*Assignment*. Find every line in the data that contains the word "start". Return each of those lines.

*Data block*.
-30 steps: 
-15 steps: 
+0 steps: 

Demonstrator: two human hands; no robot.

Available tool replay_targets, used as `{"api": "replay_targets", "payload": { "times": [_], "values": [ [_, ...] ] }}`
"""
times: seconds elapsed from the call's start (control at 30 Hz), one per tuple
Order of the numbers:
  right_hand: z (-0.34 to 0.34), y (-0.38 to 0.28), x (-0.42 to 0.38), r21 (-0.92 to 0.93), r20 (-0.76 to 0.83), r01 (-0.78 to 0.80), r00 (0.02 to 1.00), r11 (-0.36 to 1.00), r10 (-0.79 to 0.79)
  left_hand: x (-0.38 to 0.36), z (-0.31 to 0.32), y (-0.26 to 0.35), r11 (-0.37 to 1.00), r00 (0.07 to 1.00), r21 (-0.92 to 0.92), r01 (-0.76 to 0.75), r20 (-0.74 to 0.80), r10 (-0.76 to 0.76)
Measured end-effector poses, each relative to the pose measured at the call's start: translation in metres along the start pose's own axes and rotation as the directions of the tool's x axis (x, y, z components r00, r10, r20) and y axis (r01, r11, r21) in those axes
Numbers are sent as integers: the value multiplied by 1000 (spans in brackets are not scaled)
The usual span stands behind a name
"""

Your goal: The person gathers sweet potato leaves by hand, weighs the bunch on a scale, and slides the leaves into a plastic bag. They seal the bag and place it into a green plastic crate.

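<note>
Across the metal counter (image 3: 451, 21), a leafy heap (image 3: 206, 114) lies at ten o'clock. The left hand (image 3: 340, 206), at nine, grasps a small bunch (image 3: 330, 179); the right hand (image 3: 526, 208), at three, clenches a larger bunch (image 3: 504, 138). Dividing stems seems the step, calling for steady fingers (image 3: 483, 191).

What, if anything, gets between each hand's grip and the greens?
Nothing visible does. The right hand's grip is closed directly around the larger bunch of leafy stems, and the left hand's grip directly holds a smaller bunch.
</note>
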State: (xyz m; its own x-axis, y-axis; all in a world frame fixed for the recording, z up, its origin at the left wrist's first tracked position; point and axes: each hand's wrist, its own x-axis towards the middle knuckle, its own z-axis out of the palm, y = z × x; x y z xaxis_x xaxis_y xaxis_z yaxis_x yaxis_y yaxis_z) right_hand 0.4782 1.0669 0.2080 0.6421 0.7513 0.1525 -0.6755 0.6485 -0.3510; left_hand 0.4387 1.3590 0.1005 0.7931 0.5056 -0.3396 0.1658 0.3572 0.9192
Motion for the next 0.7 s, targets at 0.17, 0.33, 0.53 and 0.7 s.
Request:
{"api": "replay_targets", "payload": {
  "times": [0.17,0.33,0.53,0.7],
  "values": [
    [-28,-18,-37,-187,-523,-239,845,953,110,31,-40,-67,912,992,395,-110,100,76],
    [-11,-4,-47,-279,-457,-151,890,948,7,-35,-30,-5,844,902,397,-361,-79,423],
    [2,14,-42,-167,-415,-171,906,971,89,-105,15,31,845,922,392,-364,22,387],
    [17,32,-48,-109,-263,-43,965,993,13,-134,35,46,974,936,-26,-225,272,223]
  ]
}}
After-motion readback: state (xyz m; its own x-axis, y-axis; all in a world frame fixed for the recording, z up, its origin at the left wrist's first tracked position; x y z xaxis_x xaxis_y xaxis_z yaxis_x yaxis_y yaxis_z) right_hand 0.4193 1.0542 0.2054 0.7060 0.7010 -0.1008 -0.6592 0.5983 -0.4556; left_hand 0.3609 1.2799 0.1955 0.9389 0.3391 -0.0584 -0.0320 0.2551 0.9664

*Answer section*.
times: seconds elapsed from the call's start (control at 30 Hz), one per tuple
Measured end-effector poses, each relative to the pose measured at the call's start: translation in metres along the start pose's own axes and rotation as the directions of the tool's x axis (x, y, z components r00, r10, r20) and y axis (r01, r11, r21) in those axes

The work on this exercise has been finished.